Bu martının burada ne işi var diye düşünenleriniz için son bir not. Kitap Kulübümüzün son üyesi olur kendileri:)


4 yorum:

  1. Çok kısa bir süre önce (şu son hafta):) bende Galata kulesinin tepesindeydim!ve bayıldım orada etrafımızda dolanıp duran martılara!..serenad yapar gibi:)yazı ve fotoğraflar keyif vericiydi..hele ki son kare martı bitirdi beni:)koptum ki ne kopmak!:))

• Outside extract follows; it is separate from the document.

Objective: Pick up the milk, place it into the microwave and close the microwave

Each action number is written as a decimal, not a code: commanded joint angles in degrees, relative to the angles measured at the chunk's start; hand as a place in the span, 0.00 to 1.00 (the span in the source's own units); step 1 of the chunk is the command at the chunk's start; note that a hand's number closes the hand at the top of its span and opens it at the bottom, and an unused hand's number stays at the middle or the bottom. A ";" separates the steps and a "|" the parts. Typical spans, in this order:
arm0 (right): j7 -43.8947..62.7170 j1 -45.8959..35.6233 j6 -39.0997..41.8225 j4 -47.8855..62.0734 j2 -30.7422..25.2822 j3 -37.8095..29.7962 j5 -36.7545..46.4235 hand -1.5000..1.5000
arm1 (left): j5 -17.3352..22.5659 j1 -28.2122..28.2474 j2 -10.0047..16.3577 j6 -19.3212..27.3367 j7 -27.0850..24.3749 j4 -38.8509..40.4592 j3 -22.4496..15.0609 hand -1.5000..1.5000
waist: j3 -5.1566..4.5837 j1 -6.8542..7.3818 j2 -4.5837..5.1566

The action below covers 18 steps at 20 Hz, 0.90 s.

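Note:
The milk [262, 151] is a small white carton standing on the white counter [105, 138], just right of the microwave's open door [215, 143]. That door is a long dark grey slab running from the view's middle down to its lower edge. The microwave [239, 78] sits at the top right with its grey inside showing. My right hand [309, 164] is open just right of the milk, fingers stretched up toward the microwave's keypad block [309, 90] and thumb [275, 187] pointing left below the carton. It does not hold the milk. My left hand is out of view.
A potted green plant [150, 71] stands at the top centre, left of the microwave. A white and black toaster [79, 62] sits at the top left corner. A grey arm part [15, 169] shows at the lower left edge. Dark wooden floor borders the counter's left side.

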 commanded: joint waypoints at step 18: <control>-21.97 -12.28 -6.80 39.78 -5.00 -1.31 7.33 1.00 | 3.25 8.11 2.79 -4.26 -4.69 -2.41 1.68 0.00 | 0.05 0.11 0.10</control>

    (daha mı çokça yazsanız acaba!:)gayet de iyi yazmışsınız!..okuduğum bu güzel yazılar için teşekkürler)

    esenlikler dilerim..

    YanıtlaSil
  2. Sevgili Esmir,

    Fırsat buldukça yazmaya çalışıyorum ama belirttiğim gibi ben malesef tembel bir blog yazarıyım:) Yazacağım o kadar çok şey birikti ki kitaplar, mekanlar...
    Yazılarımı beğenmenize çok sevindim. Güzel yorumunuz için teşekkür eder, mutlu günler dilerim
    Sevgilerimle...

    YanıtlaSil
  3. Fotoğrafa ve yazıya bayıldım. Galata kulesi benim sevgilim, martılar Can Yücel'in sokak çocukları kırmızı kedi kitap evi çok sevdiğim küçücük fıçıcık bir duş evi. İstanbul benim için bir masal olsaydı baş kahramanı Galata Kulesi ve arnavut kaldırımlı dar sokakalaı olurdu. Bir duygudaşımla karşılaşmak beni çok sevindirdi. Güzel İstanbul yazılarında buluşmak dileğiyle.

    YanıtlaSil
  4. Sevgili Gülbahar,

    Güzel yorumun için teşekkür ederim. Galata Kulesi ve çevresi benimde İstanbul'un en sevdiğim köşelerinden biri...
    Başka bir İstanbul yazısında tekrar görüşmek üzere, güzel günler dilerim.